Exportação é consequência. Internacionalização é estratégia

Quando falamos em internacionalização, talvez seja importante diferenciar o destino do trajeto. Ou, em outras palavras, diferenciar o propósito da jornada necessária para chegar até ele. O propósito é o nosso megafoco. É aquilo que buscamos realizar e que, ao mesmo tempo, nos impulsiona a melhorar, aprender e evoluir.

Mas, para chegar lá, precisamos de uma estratégia. A estratégia é o caminho. É ela que organiza as ações, define prioridades e orienta as decisões necessárias para que a empresa se aproxime do seu propósito.

É nesse contexto que entendemos a internacionalização. Para nós, exportar é o passo que concretiza um plano de internacionalização. Por isso, a exportação pode ser entendida como consequência da internacionalização.

Mas está longe de ser uma atividade estanque. Uma exportação não deveria começar simplesmente quando encontramos um comprador e terminar quando o produto deixa o país. Ela é resultado de um processo de planejamento e execução que envolve muitas outras dimensões.

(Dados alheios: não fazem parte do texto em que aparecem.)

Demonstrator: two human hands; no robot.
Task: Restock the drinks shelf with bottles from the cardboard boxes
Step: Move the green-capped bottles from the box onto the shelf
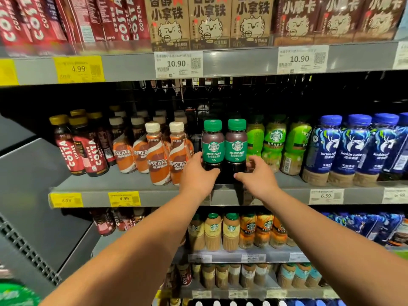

Vendas e pós-vendas. Câmbio. Idiomas. Cultura. Formas de pagamento. Logística. Comunicação. Relacionamento com diferentes stakeholders. E, em muitos casos, até diplomacia. Quanto mais detalhado e cuidadoso for esse planejamento, maiores são as chances de êxito.

Mas o trabalho não termina com a primeira exportação. Depois que o produto chega ao mercado, começa outra parte importante da jornada: o relacionamento com os clientes e com o próprio mercado.

Também não adianta atingir uma meta de sell in se não prestamos atenção ao sell out. Colocar o produto no canal é apenas parte do trabalho. É preciso acompanhar o que acontece depois. O produto chegou ao consumidor? Foi compreendido? Foi aceito? Voltou a ser comprado?

Internacionalizar, portanto, não é uma obra do acaso. É resultado de um foco estratégico da empresa em direção ao cumprimento de seu propósito de existir. É expandir ideias, ações e relações para além das fronteiras que antes delimitavam a atuação da empresa.

E existe ainda uma dimensão que nem sempre percebemos. Quando uma empresa leva seu produto para outro país, ela não está levando apenas uma mercadoria. De alguma forma, também representa o lugar de onde veio.

Cada empresa é uma pequena peça dentro de um mecanismo muito maior, formado por pessoas, empresas, culturas e países. Talvez por isso internacionalizar seja muito mais do que vender para outro mercado. Exportar pode ser o momento em que o produto atravessa uma fronteira. Internacionalizar é o processo estratégico que torna essa travessia possível — e que continua muito depois dela.